[Opening Data to examine section]

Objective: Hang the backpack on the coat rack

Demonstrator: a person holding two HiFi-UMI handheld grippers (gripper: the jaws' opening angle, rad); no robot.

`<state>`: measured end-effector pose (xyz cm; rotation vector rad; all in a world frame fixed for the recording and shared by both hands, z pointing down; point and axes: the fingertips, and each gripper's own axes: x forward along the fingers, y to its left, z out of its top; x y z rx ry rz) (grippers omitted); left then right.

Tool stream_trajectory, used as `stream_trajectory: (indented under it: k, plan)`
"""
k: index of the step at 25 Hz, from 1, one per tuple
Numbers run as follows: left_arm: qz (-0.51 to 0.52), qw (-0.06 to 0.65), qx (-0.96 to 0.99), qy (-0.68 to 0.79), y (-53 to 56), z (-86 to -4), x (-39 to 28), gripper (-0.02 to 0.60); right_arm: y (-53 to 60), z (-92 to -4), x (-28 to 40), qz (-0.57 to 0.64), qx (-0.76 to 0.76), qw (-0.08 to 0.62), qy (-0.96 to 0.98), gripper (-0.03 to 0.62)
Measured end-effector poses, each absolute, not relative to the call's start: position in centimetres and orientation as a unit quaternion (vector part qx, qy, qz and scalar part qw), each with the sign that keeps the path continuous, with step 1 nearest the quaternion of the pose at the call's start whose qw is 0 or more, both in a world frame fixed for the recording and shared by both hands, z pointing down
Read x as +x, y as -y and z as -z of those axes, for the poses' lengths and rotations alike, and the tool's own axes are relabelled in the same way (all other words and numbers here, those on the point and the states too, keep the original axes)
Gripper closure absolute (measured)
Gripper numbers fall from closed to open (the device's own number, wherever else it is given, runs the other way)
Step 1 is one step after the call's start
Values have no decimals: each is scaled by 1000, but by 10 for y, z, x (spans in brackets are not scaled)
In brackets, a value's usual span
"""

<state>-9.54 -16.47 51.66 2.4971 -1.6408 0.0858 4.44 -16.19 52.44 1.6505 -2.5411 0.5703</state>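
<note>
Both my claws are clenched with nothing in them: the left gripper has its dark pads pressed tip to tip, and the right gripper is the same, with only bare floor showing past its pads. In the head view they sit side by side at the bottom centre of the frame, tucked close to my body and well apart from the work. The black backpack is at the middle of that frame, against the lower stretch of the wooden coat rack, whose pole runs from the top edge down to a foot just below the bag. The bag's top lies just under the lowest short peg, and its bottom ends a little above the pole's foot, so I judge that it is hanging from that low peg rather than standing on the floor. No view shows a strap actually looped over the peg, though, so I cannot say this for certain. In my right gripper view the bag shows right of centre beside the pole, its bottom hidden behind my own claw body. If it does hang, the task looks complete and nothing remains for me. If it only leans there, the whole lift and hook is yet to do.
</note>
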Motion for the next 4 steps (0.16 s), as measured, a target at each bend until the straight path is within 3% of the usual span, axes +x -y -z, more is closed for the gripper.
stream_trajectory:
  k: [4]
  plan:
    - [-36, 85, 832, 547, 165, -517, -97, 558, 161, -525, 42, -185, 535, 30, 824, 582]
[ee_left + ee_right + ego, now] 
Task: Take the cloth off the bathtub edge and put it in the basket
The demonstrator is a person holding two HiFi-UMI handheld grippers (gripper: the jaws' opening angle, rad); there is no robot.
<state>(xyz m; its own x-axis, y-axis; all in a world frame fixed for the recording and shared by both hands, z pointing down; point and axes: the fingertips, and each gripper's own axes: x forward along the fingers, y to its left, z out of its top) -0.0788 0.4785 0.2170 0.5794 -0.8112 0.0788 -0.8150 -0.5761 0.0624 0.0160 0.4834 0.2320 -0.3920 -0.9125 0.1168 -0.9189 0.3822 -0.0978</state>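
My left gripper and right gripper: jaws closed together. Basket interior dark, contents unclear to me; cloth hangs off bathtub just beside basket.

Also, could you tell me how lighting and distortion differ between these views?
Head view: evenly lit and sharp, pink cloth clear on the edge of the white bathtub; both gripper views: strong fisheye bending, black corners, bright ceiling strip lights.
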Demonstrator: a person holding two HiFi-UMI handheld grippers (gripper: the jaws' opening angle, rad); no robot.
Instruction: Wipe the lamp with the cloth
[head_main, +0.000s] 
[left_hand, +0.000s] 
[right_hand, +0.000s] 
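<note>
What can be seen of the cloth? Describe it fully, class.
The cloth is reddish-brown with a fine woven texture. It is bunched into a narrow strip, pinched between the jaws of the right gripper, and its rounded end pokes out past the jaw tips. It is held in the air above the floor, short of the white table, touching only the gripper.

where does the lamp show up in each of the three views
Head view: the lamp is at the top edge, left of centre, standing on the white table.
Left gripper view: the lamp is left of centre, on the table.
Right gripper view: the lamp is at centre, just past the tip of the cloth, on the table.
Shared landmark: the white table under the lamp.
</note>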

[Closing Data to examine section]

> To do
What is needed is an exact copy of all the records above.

> Answer to this problem
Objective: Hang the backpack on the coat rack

Demonstrator: a person holding two HiFi-UMI handheld grippers (gripper: the jaws' opening angle, rad); no robot.

`<state>`: measured end-effector pose (xyz cm; rotation vector rad; all in a world frame fixed for the recording and shared by both hands, z pointing down; point and axes: the fingertips, and each gripper's own axes: x forward along the fingers, y to its left, z out of its top; x y z rx ry rz) (grippers omitted); left then right.

Tool stream_trajectory, used as `stream_trajectory: (indented under it: k, plan)`
"""
k: index of the step at 25 Hz, from 1, one per tuple
Numbers run as follows: left_arm: qz (-0.51 to 0.52), qw (-0.06 to 0.65), qx (-0.96 to 0.99), qy (-0.68 to 0.79), y (-53 to 56), z (-86 to -4), x (-39 to 28), gripper (-0.02 to 0.60); right_arm: y (-53 to 60), z (-92 to -4), x (-28 to 40), qz (-0.57 to 0.64), qx (-0.76 to 0.76), qw (-0.08 to 0.62), qy (-0.96 to 0.98), gripper (-0.03 to 0.62)
Measured end-effector poses, each absolute, not relative to the call's start: position in centimetres and orientation as a unit quaternion (vector part qx, qy, qz and scalar part qw), each with the sign that keeps the path continuous, with step 1 nearest the quaternion of the pose at the call's start whose qw is 0 or more, both in a world frame fixed for the recording and shared by both hands, z pointing down
Read x as +x, y as -y and z as -z of those axes, for the poses' lengths and rotations alike, and the tool's own axes are relabelled in the same way (all other words and numbers here, those on the point and the states too, keep the original axes)
Gripper closure absolute (measured)
Gripper numbers fall from closed to open (the device's own number, wherever else it is given, runs the other way)
Step 1 is one step after the call's start
Values have no decimals: each is scaled by 1000, but by 10 for y, z, x (spans in brackets are not scaled)
In brackets, a value's usual span
"""

<state>-9.54 -16.47 51.66 2.4971 -1.6408 0.0858 4.44 -16.19 52.44 1.6505 -2.5411 0.5703</state>
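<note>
Both my claws are clenched with nothing in them: the left gripper has its dark pads pressed tip to tip, and the right gripper is the same, with only bare floor showing past its pads. In the head view they sit side by side at the bottom centre of the frame, tucked close to my body and well apart from the work. The black backpack is at the middle of that frame, against the lower stretch of the wooden coat rack, whose pole runs from the top edge down to a foot just below the bag. The bag's top lies just under the lowest short peg, and its bottom ends a little above the pole's foot, so I judge that it is hanging from that low peg rather than standing on the floor. No view shows a strap actually looped over the peg, though, so I cannot say this for certain. In my right gripper view the bag shows right of centre beside the pole, its bottom hidden behind my own claw body. If it does hang, the task looks complete and nothing remains for me. If it only leans there, the whole lift and hook is yet to do.
</note>
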Motion for the next 4 steps (0.16 s), as measured, a target at each bend until the straight path is within 3% of the usual span, axes +x -y -z, more is closed for the gripper.
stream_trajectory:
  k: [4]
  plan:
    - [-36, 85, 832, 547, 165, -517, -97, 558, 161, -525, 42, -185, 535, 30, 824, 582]
[ee_left + ee_right + ego, now] 
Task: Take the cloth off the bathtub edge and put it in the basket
The demonstrator is a person holding two HiFi-UMI handheld grippers (gripper: the jaws' opening angle, rad); there is no robot.
<state>(xyz m; its own x-axis, y-axis; all in a world frame fixed for the recording and shared by both hands, z pointing down; point and axes: the fingertips, and each gripper's own axes: x forward along the fingers, y to its left, z out of its top) -0.0788 0.4785 0.2170 0.5794 -0.8112 0.0788 -0.8150 -0.5761 0.0624 0.0160 0.4834 0.2320 -0.3920 -0.9125 0.1168 -0.9189 0.3822 -0.0978</state>
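My left gripper and right gripper: jaws closed together. Basket interior dark, contents unclear to me; cloth hangs off bathtub just beside basket.

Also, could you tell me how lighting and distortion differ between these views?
Head view: evenly lit and sharp, pink cloth clear on the edge of the white bathtub; both gripper views: strong fisheye bending, black corners, bright ceiling strip lights.
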Demonstrator: a person holding two HiFi-UMI handheld grippers (gripper: the jaws' opening angle, rad); no robot.
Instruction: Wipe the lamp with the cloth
[head_main, +0.000s] 
[left_hand, +0.000s] 
[right_hand, +0.000s] 
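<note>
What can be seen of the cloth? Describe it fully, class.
The cloth is reddish-brown with a fine woven texture. It is bunched into a narrow strip, pinched between the jaws of the right gripper, and its rounded end pokes out past the jaw tips. It is held in the air above the floor, short of the white table, touching only the gripper.

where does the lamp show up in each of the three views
Head view: the lamp is at the top edge, left of centre, standing on the white table.
Left gripper view: the lamp is left of centre, on the table.
Right gripper view: the lamp is at centre, just past the tip of the cloth, on the table.
Shared landmark: the white table under the lamp.
</note>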

Nothing remains to be added to the output.